Begin at the top of the following data. Copy each line exactly until you have copied the line containing "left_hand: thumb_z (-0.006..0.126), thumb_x".
------------------------
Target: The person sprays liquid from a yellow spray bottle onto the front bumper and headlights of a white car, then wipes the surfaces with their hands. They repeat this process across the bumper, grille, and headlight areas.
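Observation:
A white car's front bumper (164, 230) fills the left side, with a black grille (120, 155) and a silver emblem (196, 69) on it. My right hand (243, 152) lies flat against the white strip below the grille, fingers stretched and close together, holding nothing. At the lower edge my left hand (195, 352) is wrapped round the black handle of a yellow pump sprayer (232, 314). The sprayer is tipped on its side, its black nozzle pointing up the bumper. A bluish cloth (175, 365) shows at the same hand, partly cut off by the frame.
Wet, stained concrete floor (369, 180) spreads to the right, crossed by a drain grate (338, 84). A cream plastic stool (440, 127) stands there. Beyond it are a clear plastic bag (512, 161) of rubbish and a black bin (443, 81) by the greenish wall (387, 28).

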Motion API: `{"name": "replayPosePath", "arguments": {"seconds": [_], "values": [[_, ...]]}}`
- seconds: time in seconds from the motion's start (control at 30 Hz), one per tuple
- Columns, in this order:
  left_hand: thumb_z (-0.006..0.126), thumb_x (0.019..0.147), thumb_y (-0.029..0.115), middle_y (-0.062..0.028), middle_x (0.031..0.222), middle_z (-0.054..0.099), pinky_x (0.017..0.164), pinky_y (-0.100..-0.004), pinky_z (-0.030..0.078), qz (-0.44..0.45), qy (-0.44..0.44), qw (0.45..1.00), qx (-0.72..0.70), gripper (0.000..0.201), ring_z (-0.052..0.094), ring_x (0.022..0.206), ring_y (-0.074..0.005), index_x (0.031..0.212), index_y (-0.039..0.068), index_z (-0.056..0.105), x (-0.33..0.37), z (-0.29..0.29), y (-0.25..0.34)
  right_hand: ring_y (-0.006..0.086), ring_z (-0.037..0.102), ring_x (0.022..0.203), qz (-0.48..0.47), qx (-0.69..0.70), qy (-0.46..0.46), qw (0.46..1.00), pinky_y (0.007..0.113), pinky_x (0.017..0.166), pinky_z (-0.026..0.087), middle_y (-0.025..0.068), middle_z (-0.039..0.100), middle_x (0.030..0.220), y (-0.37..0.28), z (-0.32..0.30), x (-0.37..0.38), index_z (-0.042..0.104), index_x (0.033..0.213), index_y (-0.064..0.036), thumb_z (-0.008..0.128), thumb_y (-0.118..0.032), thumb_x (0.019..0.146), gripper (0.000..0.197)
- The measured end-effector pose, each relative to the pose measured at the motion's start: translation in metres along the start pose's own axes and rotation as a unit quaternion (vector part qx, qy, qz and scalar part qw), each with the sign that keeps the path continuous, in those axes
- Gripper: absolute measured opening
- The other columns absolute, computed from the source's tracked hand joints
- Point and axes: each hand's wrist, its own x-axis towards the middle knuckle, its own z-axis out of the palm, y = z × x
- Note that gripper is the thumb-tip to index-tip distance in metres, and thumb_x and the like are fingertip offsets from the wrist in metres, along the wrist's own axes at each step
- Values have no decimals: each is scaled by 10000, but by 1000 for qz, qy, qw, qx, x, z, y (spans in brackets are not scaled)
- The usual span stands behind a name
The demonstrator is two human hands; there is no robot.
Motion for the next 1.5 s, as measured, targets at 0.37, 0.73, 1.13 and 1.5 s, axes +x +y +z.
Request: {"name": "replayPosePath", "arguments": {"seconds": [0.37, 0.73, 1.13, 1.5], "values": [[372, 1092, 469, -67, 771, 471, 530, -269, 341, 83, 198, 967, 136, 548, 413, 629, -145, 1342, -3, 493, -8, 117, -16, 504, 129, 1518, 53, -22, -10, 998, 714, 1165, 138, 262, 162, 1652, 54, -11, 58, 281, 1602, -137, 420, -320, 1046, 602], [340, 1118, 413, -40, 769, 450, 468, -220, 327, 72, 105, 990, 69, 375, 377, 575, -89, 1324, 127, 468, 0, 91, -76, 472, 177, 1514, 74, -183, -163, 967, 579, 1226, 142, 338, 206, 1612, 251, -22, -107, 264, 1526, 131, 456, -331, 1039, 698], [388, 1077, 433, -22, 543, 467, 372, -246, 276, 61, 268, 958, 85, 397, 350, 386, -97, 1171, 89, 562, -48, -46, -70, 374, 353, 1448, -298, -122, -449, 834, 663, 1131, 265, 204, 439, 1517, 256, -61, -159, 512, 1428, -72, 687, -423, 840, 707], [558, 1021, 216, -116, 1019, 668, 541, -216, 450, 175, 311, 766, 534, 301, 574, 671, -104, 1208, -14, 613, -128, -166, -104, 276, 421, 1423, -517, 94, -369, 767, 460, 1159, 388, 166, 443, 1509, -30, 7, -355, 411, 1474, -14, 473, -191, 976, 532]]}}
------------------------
> _SOLUTION FOR THIS PROBLEM_:
Target: The person sprays liquid from a yellow spray bottle onto the front bumper and headlights of a white car, then wipes the surfaces with their hands. They repeat this process across the bumper, grille, and headlight areas.
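Observation:
A white car's front bumper (164, 230) fills the left side, with a black grille (120, 155) and a silver emblem (196, 69) on it. My right hand (243, 152) lies flat against the white strip below the grille, fingers stretched and close together, holding nothing. At the lower edge my left hand (195, 352) is wrapped round the black handle of a yellow pump sprayer (232, 314). The sprayer is tipped on its side, its black nozzle pointing up the bumper. A bluish cloth (175, 365) shows at the same hand, partly cut off by the frame.
Wet, stained concrete floor (369, 180) spreads to the right, crossed by a drain grate (338, 84). A cream plastic stool (440, 127) stands there. Beyond it are a clear plastic bag (512, 161) of rubbish and a black bin (443, 81) by the greenish wall (387, 28).
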
Motion API: `{"name": "replayPosePath", "arguments": {"seconds": [_], "values": [[_, ...]]}}`
- seconds: time in seconds from the motion's start (control at 30 Hz), one per tuple
- Columns, in this order:
  left_hand: thumb_z (-0.006..0.126), thumb_x (0.019..0.147), thumb_y (-0.029..0.115), middle_y (-0.062..0.028), middle_x (0.031..0.222), middle_z (-0.054..0.099), pinky_x (0.017..0.164), pinky_y (-0.100..-0.004), pinky_z (-0.030..0.078), qz (-0.44..0.45), qy (-0.44..0.44), qw (0.45..1.00), qx (-0.72..0.70), gripper (0.000..0.201), ring_z (-0.052..0.094), ring_x (0.022..0.206), ring_y (-0.074..0.005), index_x (0.031..0.212), index_y (-0.039..0.068), index_z (-0.056..0.105), x (-0.33..0.37), z (-0.29..0.29), y (-0.25..0.34)

The answer contains nothing further.